No abstract
The elaborate pageantry and festivities of grand public processions have proven to be of great interest to historians writing on late medieval and early modern Europe. The more limited ceremonies and protocol at court have attracted somewhat less attention, although on occasion they have been adopted as evidence of a monarch's personal feelings about his attendants and family members. A study of royal protocol and the social and political framework in which rulers fulfilled their roles as sovereigns is timely, for it will surely lead to a new and fuller understanding of how monarchs's public roles, such as those of the Tudors, related to their private motivations.Greeting ceremonies, which were one aspect of the “law of hospitality,” require special attention, because they offer insights into the interactions of people of varying status who were of fundamental importance to the hierarchical communities of Europe. As Esther Goody points out, “Greeting becomes a mode of entering upon or manipulating a relationship in order to achieve a specific result.” How monarchs privately greeted their brides, the topic of this essay, not only offers insights into the complexity of the relationship of individuals who were wed by proxy before they had become acquainted, but also offers evidence of how the greeting ritual performed by monarchs differed from that enacted by their royal and noble relatives.
In the Tudor century both queens consort and queens regnant presided at court. The role of consorts reflected that of noblewomen, who were expected to produce a male heir to continue their husband's line, to oversee some household functions, to supervise their female attendants, and to support religious enterprises deemed appropriate to women. In addition, their royal status offered consorts opportunities to engage in court politics and to influence patronage. Because giving birth to a male heir defined the success of their reign, their inability to reproduce or to protect their honor sometimes endangered their position as consort, as Henry VIII's wives discovered. By contrast, in addition to marrying and securing the succession, Mary and Elizabeth Tudor were expected to rule as monarchs. The perceived inability of women to govern led to demands that they heed their male councilors’ advice. Concerns about whether her husband would dominate royal decision‐making raised questions about Philip II's role in Mary's reign. Elizabeth compensated for her singleness by devising strategies for dealing with her male councilors and through representations of her public persona as male.

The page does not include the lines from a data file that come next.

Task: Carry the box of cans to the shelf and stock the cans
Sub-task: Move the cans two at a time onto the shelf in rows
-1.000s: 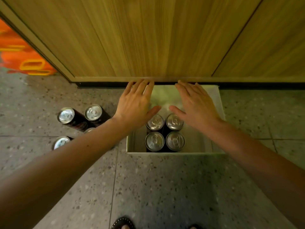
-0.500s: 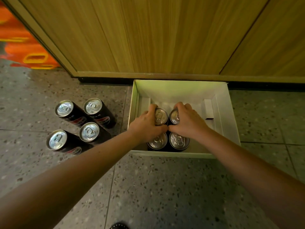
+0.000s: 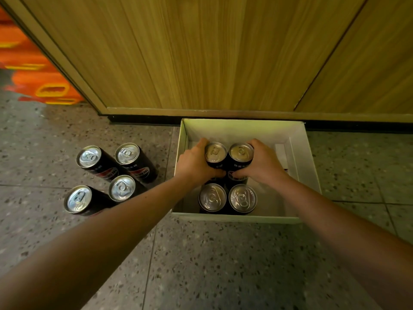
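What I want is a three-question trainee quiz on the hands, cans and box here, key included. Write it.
1. True or false: the left hand holds nothing.
2. How many black Pepsi cans stand on the terrazzo floor left of the white box? A two, B four, C six.
3. Fill in: the can gripped by the right hand sits in the box's ___ row (near or far).
Key: 1 false, it grips the far-left can. 2 B. 3 far.
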The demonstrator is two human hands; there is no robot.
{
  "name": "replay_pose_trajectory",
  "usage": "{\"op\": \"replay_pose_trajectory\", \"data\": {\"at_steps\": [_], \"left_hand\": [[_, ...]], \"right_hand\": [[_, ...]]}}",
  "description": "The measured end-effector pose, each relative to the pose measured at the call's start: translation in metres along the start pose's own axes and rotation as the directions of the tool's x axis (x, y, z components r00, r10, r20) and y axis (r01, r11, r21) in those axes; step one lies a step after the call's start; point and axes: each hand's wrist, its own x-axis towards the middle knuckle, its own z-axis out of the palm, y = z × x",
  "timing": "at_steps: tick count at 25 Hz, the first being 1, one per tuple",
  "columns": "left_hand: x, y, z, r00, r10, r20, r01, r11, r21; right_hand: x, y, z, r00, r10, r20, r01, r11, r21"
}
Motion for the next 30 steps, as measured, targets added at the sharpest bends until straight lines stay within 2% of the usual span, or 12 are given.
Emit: {"op": "replay_pose_trajectory", "data": {"at_steps": [3, 5, 8, 11, 17, 22, 26, 30], "left_hand": [[-0.006, 0.018, -0.025, 0.998, 0.036, -0.052, -0.042, 0.993, -0.112], [-0.015, 0.039, -0.058, 0.995, 0.058, -0.081, -0.072, 0.981, -0.182], [-0.04, 0.091, -0.136, 0.985, 0.102, -0.138, -0.135, 0.955, -0.263], [-0.076, 0.156, -0.232, 0.974, 0.115, -0.195, -0.163, 0.954, -0.253], [-0.143, 0.292, -0.429, 0.943, 0.142, -0.3, -0.219, 0.945, -0.242], [-0.196, 0.406, -0.584, 0.898, 0.231, -0.375, -0.338, 0.907, -0.25], [-0.229, 0.481, -0.688, 0.866, 0.252, -0.431, -0.4, 0.867, -0.297], [-0.247, 0.528, -0.754, 0.843, 0.292, -0.451, -0.46, 0.826, -0.326]], "right_hand": [[-0.005, -0.018, -0.03, 0.997, -0.037, -0.063, 0.046, 0.989, 0.139], [-0.015, -0.049, -0.062, 0.996, -0.07, -0.054, 0.08, 0.973, 0.217], [-0.044, -0.12, -0.13, 0.994, -0.106, -0.031, 0.11, 0.947, 0.303], [-0.082, -0.201, -0.205, 0.992, -0.11, -0.061, 0.125, 0.915, 0.384], [-0.163, -0.371, -0.362, 0.986, -0.136, -0.1, 0.166, 0.883, 0.439], [-0.226, -0.504, -0.492, 0.953, -0.23, -0.199, 0.293, 0.866, 0.405], [-0.263, -0.596, -0.579, 0.928, -0.291, -0.235, 0.367, 0.83, 0.421], [-0.286, -0.66, -0.637, 0.91, -0.305, -0.28, 0.402, 0.816, 0.416]]}}
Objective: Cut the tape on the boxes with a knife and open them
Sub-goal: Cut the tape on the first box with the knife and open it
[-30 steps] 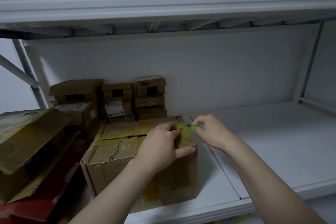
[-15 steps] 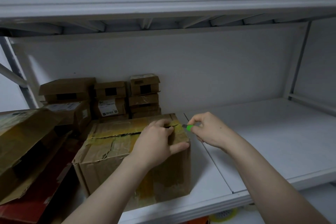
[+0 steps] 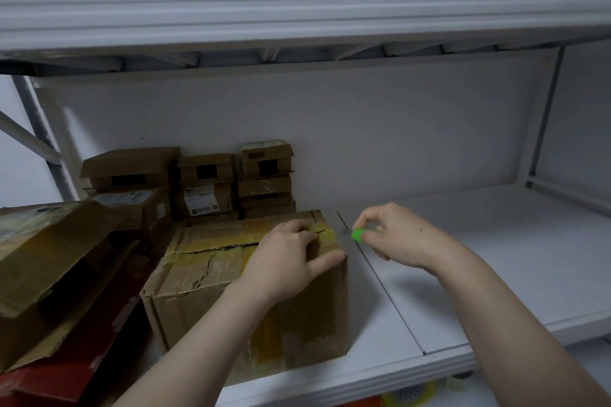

Since the publication of Paul Murray Kendall's sympathetic biography of Richard III in 1955, scholars have been debating with renewed intensity the fate of that monarch's two young nephews, Edward V and Richard, Duke of York. In addition to numerous books and articles on his reign, including a study by Charles Ross in 1981, Alison Hanham published a volume in 1975 on the contemporary or near-contemporary historians of Richard III. Since the appearance of these publications, two original sources, which were almost certainly unknown to them and to other Ricardian scholars, have been identified. In a 1981 article in the English Historical Review, Richard Firth Green described one of these documents as a merchant's commonplace book, written between 1483 and 1488. The second relevant source, “Account of Miracles performed by the Holy Eucharist,” is a collection of religious anecdotes written by Henry Parker, Lord Morley. It has remained in manuscript although several excerpts, including one about Richard III, were printed in the introduction of Hubert G. Wright's 1943 edition of Morley's version of De Claris mulieribus by Boccaccio.The “Account” is now Add. MS. 12,060 at the British Library. A small quarto with a leaf missing at the end, it was a New Year's gift to Queen Mary, probably in 1554. In its next to last anecdote, Morley made a revealing remark about Richard III. Early on the day this king died at Bosworth Field, he wrote, God would not permit him to “se the blyssed sacrament of the Allter, nor heare the holy Masse, for his horrible offence comytted Against his brothers children,” a statement that surely reflected Morley's belief that this monarch was punished at Bosworth Field for the deaths of his two nephews. Any consideration of the author's negative comments must necessarily take into account two facts. First, they occur in only one of several anecdotes in the manuscript, the purpose of which was to venerate the Holy Eucharist. The inclusion of the Ricardian story was not essential to the author's primary goal of detailing the miraculous efficacy of this sacrament, for the Holy Eucharist, not Richard III, was the primary focus. Secondly, the anecdote was written in a low-key and matter-of-fact style. Morley made no reference to the many Tudor embellishments of the king's personality and appearance, including the infamous stories of his withered arm and hunched back.